* _What the exercise asks_
For each line of the data below, test for "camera". Report only the number of lines that pass.

* _Data provided_
☆ ☆ ☆

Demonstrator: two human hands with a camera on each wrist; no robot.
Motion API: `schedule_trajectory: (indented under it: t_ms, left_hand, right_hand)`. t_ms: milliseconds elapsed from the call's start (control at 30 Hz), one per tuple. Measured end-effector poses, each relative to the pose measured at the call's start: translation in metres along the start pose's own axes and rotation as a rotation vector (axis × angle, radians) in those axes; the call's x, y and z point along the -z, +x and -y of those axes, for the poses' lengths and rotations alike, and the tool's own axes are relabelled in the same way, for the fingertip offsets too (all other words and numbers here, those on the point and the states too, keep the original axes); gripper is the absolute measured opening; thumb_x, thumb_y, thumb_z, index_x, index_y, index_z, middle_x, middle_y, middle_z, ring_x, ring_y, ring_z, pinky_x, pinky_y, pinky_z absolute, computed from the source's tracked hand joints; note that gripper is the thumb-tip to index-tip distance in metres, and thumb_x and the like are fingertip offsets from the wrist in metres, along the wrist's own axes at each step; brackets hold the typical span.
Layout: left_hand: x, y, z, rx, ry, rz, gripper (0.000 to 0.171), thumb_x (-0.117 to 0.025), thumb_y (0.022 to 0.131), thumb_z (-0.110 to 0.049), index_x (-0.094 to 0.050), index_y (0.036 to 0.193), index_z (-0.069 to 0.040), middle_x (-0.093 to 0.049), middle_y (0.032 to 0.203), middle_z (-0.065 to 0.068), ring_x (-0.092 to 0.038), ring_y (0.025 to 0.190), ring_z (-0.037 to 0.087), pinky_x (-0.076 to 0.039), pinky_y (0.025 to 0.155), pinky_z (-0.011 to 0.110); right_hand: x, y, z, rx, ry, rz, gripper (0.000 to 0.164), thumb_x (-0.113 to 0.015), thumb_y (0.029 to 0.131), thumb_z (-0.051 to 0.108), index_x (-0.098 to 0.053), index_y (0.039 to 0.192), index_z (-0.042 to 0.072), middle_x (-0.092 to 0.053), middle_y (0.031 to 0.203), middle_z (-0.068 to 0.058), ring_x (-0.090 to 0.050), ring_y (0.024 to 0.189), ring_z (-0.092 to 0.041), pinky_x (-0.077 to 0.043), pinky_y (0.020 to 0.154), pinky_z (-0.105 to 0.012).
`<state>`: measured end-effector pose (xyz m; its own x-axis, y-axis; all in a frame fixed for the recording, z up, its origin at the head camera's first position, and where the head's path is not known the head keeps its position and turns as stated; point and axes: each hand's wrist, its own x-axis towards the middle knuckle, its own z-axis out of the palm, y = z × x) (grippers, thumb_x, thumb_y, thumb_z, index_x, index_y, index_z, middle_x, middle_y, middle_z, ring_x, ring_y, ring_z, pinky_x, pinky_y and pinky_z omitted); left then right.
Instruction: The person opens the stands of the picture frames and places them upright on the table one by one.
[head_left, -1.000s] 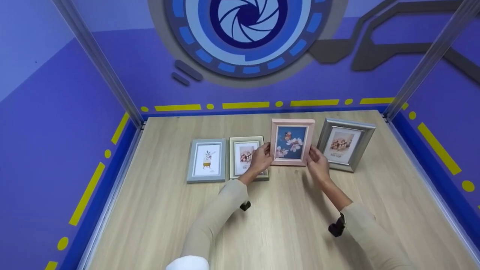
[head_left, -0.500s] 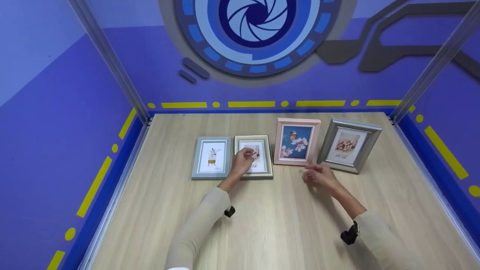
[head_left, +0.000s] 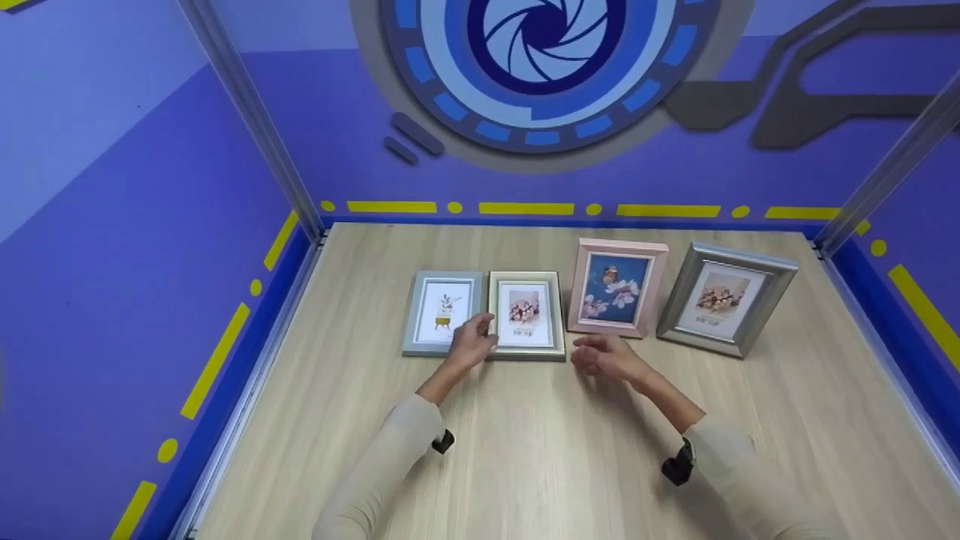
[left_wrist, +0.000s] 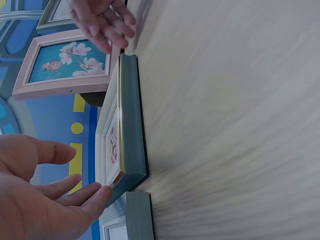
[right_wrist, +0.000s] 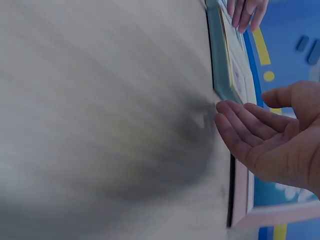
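Note:
A gold-rimmed picture frame (head_left: 525, 352) lies flat with a flower photo in it. My left hand (head_left: 472, 341) hovers over its left side, fingers relaxed and thumb apart; in the left wrist view the fingertips (left_wrist: 102, 192) come right at its near edge. My right hand (head_left: 611, 358) is just off its lower right corner, palm turned inward and holding nothing. Left of it lies a grey-blue picture frame (head_left: 412, 330) with a plant print, partly covered by my left hand. A pink picture frame (head_left: 652, 292) with blossoms on blue stands upright behind my right hand.
A larger silver-grey picture frame (head_left: 772, 300) stands tilted back at the right. All the frames are on a light wooden table (head_left: 525, 450). Blue-purple panels (head_left: 187, 187) with metal corner posts (head_left: 255, 120) enclose its back and sides.
Both hands have let go of the pink frame, which now stands by itself. They moved left and down, to either side of the gold-rimmed frame. The head view has shifted slightly.

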<state>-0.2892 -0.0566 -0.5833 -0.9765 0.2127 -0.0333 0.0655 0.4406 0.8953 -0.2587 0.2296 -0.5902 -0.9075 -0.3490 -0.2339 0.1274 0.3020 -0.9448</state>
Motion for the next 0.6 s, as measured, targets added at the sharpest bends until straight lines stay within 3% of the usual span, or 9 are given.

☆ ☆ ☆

* _Answer section_
2